The holding problem is avoided in the digital alternative, but the finite resolution of the digital-to-analog converter often makes the compensation voltage different from the real offset. To achieve good offset compensation in the microvolt range using the digital approach at least a 16-bit DAC would be required. In this study the analog approach is preferred because of its simplicity and modest cost. Good shielding around the active inputs of the programmable amplifier used for offset compensation is provided.
3.4. BLOCK AND CIRCUIT DIAGRAMS OF THE GEA AMPLIFIER.
The block diagram of the isolated GEA amplifier (Fig 3.3) contains several major blocks:
(a) isolated input stage with a circuit for driving the shielding;
(b) instrumentation amplifier with computer controlled frequency dependent negative feedback (high-pass filter);
(c) computer controlled low-pass filter;
(d) cascaded programmable amplifiers;
(e) automatic offset compensation.
The isolated EGG amplifier utilizes two non-inverting FET amplifiers with a gain of 10 (U1a, U1b) on each of the two inputs.
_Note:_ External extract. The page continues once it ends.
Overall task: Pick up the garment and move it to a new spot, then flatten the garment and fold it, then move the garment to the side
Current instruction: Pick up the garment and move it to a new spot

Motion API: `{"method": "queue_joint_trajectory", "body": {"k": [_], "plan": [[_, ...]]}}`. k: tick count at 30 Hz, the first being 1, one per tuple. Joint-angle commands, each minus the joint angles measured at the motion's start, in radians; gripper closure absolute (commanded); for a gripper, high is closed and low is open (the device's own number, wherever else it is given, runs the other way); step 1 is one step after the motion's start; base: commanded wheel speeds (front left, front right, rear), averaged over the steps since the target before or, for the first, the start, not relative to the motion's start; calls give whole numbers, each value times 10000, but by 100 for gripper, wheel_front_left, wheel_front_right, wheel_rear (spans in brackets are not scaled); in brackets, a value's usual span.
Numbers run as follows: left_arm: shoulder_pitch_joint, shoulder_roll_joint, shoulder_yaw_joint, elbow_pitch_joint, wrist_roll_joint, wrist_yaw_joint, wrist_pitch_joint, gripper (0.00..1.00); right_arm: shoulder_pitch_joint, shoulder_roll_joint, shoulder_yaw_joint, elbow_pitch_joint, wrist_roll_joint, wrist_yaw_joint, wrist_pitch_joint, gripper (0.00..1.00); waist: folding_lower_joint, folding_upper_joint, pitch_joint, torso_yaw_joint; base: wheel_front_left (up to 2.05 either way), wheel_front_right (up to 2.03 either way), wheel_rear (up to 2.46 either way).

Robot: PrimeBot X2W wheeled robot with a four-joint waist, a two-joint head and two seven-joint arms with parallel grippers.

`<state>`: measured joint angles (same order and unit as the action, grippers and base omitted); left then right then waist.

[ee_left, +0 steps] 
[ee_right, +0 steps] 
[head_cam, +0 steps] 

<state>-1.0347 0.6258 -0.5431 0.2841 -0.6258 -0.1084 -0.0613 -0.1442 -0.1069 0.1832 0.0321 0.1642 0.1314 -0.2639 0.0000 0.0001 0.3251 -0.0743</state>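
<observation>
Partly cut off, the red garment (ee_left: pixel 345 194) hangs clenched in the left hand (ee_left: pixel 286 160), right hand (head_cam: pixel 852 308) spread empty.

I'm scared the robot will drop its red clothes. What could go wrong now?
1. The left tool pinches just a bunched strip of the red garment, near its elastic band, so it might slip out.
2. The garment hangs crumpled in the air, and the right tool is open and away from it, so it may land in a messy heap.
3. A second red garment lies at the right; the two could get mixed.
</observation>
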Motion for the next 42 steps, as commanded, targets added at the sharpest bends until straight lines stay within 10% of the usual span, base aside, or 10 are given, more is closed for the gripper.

The amplifier outputs are then applied to a differential amplifier made up of two unity gain ISO 107s (U2a & b) and a monolithic instrumentation amplifier (INA 101) with a gain of 10 (U3), thus providing an overall gain of 100. U1c drives all shielding to isolated common. A single-pole high pass filter (U4) implements the idea of frequency dependent negative feedback and provides filtering of the input signal with a cutoff frequency of 0.015, 0.029, 0.5, or 1.6 Hz selected by the appropriate setting of the analog switches (U20). The output of the INA 101 is applied to a variable four-pole low-pass filter (U5) which filters the signal with a cutoff frequency of either 0.1, 0.5, 2, or 3.4 Hz selected by the appropriate setting of the analog switches (U6-9). The filtered signal is then applied to a programmable gain block (U11 & 12) with a gain varying from +1 to +8000 by powers of 2 up to 8 (PGA203) and powers of 10 up to 1000 (PGA202). The value of the low and high-pass cutoff frequencies, as well as the gain, are determined by bits loaded into U18 and U19 by a software accessible register. The auto-offset group is made up of an integrator (U13b) and a leakage current compensator (U13a). This block is toggled active and inactive by the switch S1.
Figure 3.3. Block diagram of an isolated GEA amplifier. The shadow area is the isolated section.